Importantly, all this means is that if citizens accuse a government official of violating their rights, they get to have a judge determine if those rights were really violated, and if they were, the victims are entitled to damages. In other words, this is a simple description of how most Americans already think the justice system operates.
Despite fears that ending qualified immunity would result in a rash of frivolous lawsuits, state and federal proposals to reform the status quo would do nothing to touch the various rules of civil procedure that already allow courts to throw out frivolous lawsuits, or even sanction attorneys who bring them.
Additionally, removing the qualified immunity defense would not penalize police or other officials for making reasonable mistakes. In Graham v. Connor, a Supreme Court case from 1989, the Court held that claims against law enforcement are “subject to the objective reasonableness standard of the Fourth Amendment.” That standard instructs judges to adopt the perspective of “a reasonable officer on the scene rather than with the 20/20 vision of hindsight.” So, qualified immunity is not needed to shield officials from liability in such cases: The Constitution itself absolves them of those mistakes.
Finally, ending qualified immunity for government officials is highly unlikely to bankrupt anyone, despite the concerns of those like Sen. Cotton who believe that the doctrine “shields good police officers from bankruptcy.” In fact, we already know (from cases that manage to defeat a qualified immunity defense) that 99.98% of money awarded to plaintiffs ends up being paid, through a process called indemnification, by governments rather than individuals. In fact, “officers are more likely to be struck by lightning than they are to contribute to a settlement or judgment in a police misconduct suit.”
In Sen. Cotton’s defense, he is not alone in these mistaken assumptions about qualified immunity. At the state level, the debate is often governed more by myth than by reality, and both Democrats and Republicans contribute to the confusion.

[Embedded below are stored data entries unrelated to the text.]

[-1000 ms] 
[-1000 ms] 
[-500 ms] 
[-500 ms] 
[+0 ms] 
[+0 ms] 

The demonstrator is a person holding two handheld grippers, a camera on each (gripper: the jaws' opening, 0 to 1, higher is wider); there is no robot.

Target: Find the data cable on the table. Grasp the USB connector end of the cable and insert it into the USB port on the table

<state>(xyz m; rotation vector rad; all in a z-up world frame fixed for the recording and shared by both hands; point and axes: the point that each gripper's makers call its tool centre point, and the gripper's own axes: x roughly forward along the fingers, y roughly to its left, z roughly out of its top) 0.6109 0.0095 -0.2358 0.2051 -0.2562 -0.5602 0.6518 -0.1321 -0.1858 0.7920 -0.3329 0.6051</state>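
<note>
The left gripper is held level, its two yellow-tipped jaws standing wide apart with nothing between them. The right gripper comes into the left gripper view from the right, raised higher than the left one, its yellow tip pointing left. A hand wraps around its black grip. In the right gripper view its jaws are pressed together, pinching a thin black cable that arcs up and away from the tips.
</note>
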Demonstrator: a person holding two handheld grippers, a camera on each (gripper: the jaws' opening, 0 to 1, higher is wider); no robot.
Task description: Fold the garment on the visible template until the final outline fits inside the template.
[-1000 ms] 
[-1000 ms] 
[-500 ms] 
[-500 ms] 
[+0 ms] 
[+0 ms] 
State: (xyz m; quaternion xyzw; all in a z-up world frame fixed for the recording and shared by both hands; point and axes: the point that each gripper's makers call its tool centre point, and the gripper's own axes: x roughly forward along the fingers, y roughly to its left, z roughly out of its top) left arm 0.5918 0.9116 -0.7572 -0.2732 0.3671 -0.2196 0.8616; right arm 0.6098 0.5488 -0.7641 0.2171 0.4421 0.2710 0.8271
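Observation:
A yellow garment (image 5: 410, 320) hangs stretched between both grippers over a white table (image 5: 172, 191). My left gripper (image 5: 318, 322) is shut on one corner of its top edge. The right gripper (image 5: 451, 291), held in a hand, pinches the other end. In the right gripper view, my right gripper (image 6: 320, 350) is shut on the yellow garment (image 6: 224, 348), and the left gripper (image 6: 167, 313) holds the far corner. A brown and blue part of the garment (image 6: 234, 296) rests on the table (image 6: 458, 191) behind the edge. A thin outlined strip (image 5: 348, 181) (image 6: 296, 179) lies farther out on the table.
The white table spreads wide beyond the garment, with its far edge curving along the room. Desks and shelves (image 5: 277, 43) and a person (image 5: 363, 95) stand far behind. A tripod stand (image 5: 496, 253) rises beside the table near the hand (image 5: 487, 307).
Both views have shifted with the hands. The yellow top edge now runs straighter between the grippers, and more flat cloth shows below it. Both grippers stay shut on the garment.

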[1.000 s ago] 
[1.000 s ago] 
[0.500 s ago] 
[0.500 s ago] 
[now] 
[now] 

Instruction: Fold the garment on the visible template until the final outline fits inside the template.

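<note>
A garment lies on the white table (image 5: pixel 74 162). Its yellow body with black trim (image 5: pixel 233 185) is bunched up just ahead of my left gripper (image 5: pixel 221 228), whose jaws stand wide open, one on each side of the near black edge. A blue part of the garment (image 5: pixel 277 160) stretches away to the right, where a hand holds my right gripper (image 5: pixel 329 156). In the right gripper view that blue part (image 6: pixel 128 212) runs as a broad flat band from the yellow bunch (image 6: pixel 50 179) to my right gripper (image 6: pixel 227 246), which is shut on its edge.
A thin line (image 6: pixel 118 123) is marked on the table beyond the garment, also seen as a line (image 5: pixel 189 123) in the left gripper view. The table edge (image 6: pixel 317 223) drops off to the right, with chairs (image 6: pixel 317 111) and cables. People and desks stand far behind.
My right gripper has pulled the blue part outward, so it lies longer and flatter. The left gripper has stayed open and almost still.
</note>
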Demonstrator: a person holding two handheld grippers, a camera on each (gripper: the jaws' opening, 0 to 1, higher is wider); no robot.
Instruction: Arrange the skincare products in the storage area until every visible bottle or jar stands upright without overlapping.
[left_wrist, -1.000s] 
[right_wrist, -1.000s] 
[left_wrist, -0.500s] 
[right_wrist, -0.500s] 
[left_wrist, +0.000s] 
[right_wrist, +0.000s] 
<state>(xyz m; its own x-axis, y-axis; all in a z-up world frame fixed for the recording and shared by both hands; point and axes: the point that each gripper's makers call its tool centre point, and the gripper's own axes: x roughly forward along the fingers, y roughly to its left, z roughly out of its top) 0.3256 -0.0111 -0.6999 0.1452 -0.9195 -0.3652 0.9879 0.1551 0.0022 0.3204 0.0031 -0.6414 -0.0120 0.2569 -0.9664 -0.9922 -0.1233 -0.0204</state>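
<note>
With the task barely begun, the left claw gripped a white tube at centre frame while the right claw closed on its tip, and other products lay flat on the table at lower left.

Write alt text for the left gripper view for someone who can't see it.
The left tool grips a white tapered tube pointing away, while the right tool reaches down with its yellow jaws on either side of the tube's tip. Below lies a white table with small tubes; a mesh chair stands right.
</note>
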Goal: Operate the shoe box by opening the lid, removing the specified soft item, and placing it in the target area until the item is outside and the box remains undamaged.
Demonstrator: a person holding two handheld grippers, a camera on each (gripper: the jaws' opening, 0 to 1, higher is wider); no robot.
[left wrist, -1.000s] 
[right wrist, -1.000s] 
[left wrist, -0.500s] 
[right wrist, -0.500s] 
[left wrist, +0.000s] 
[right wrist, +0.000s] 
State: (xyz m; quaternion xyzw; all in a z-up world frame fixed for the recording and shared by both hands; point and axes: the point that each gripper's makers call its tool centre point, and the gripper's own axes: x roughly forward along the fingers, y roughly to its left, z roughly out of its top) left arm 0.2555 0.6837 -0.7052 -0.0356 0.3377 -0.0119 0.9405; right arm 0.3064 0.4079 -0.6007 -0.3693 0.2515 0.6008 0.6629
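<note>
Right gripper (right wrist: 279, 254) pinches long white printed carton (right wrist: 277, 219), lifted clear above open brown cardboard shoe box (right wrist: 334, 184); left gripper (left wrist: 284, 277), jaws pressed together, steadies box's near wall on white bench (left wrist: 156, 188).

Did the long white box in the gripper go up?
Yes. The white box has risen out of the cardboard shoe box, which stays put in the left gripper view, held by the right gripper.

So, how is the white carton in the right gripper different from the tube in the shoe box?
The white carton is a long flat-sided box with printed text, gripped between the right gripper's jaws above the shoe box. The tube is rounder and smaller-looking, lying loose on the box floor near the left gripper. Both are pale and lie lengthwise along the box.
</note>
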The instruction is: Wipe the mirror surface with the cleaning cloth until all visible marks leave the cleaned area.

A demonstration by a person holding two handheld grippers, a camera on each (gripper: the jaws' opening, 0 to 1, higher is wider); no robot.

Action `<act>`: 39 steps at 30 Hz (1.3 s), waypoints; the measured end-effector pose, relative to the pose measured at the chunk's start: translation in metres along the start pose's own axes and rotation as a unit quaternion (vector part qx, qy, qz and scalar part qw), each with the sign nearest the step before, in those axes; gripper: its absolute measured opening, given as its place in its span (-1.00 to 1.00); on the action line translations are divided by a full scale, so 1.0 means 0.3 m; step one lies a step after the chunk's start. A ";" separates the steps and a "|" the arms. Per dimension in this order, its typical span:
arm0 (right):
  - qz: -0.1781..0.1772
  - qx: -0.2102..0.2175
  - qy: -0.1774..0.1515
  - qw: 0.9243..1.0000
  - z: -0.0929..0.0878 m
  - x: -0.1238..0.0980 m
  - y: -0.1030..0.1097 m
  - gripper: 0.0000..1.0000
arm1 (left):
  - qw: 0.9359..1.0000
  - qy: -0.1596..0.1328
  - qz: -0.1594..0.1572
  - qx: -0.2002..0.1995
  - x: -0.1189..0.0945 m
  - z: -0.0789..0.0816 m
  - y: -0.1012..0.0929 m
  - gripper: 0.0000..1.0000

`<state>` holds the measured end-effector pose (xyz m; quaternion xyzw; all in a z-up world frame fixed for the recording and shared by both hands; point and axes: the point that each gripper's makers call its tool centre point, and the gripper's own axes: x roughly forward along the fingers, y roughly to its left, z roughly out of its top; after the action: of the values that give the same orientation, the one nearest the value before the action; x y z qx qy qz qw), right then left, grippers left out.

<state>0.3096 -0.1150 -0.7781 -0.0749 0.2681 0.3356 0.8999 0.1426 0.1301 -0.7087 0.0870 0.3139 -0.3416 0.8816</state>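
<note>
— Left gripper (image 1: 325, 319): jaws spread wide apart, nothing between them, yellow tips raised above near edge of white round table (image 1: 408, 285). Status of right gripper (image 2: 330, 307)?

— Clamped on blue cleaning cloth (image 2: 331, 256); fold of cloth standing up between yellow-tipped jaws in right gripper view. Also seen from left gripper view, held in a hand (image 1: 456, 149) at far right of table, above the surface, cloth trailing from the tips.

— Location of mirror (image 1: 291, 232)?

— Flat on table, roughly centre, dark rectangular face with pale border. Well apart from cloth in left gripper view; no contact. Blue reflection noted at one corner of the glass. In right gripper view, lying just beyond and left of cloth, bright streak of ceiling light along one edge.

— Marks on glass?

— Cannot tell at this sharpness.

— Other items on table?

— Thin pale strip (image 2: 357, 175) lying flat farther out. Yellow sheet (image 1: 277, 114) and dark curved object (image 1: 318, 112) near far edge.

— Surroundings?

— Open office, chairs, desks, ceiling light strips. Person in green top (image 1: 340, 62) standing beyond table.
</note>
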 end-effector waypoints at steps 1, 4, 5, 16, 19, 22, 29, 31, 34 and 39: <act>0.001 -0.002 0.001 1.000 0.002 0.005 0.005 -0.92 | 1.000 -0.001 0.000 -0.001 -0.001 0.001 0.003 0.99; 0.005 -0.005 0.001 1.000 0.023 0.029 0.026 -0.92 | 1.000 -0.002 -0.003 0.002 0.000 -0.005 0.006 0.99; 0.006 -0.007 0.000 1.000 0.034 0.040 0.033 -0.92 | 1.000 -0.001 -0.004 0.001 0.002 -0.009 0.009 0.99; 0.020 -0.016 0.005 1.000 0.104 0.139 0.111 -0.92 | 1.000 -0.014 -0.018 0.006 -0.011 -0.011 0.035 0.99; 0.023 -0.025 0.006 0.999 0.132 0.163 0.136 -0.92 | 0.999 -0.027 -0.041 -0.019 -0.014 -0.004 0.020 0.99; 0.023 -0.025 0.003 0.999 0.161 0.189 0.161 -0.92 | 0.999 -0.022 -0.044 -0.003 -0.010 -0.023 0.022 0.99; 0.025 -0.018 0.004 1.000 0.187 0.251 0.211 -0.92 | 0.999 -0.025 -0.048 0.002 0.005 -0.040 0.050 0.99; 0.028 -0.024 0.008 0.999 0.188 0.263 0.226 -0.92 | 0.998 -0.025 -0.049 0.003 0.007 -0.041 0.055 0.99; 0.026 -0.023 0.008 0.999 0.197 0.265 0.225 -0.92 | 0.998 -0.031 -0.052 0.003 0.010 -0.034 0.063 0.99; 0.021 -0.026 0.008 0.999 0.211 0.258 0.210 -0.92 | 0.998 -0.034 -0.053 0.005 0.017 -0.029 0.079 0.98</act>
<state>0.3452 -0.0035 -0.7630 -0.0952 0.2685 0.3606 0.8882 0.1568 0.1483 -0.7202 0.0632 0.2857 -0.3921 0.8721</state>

Luckily, that bipartisan misunderstanding is mirrored by wide-ranging bipartisan agreement that the time to end qualified immunity is long past due. In fact, cross-ideological support for ending qualified immunity is one of the most striking areas of compromise in American politics today. Whether you identify as a progressive concerned about police use of force, a libertarian concerned about government surveillance issues, a conservative outraged by what is happening in public schools today or simply someone who believes that if every day Americans must follow the law, then government employees must follow the Constitution, there is a clear motivation to ensure that rights violations can be addressed by the courts and victims can be made whole.